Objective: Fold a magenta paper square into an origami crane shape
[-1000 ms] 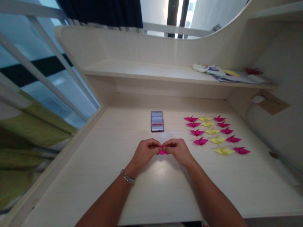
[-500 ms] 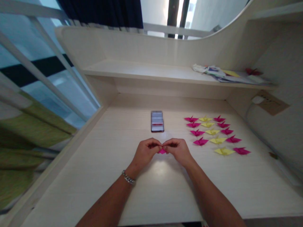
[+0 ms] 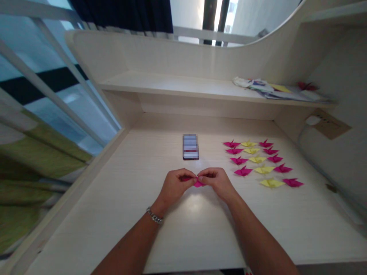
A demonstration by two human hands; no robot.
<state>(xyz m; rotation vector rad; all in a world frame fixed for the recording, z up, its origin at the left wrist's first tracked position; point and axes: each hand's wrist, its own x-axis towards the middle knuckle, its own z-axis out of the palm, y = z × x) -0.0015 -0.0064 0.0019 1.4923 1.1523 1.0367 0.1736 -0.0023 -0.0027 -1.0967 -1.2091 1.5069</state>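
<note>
Between my two hands is a small pink folded paper [image 3: 198,183], pinched at its upper part over the desk. My left hand [image 3: 178,184] grips its left side between thumb and fingers, with a bit of pink showing behind the thumb. On the other side my right hand [image 3: 216,182] pinches the paper too, thumb against fingertips. Most of the paper's shape is hidden by the fingers. To the right stand several pink paper cranes [image 3: 243,171] and yellow paper cranes [image 3: 264,169], set out in rows.
A phone [image 3: 190,146] lies beyond my hands on the pale desk [image 3: 120,198]. Papers [image 3: 275,89] are piled on the shelf [image 3: 177,84] at the back. A cable [image 3: 309,158] runs from a plug at the right wall. White rails [image 3: 54,76] border the left side.
The pink paper has turned slightly between my fingers, and more of it shows behind my left thumb. Both hands stay in nearly the same spot.
</note>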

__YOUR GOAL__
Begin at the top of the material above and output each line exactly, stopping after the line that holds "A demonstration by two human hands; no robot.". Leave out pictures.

__OUTPUT FOR THIS TASK__
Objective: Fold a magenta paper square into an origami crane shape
[-1000 ms] 
[-500 ms] 
[+0 ms] 
A demonstration by two human hands; no robot.

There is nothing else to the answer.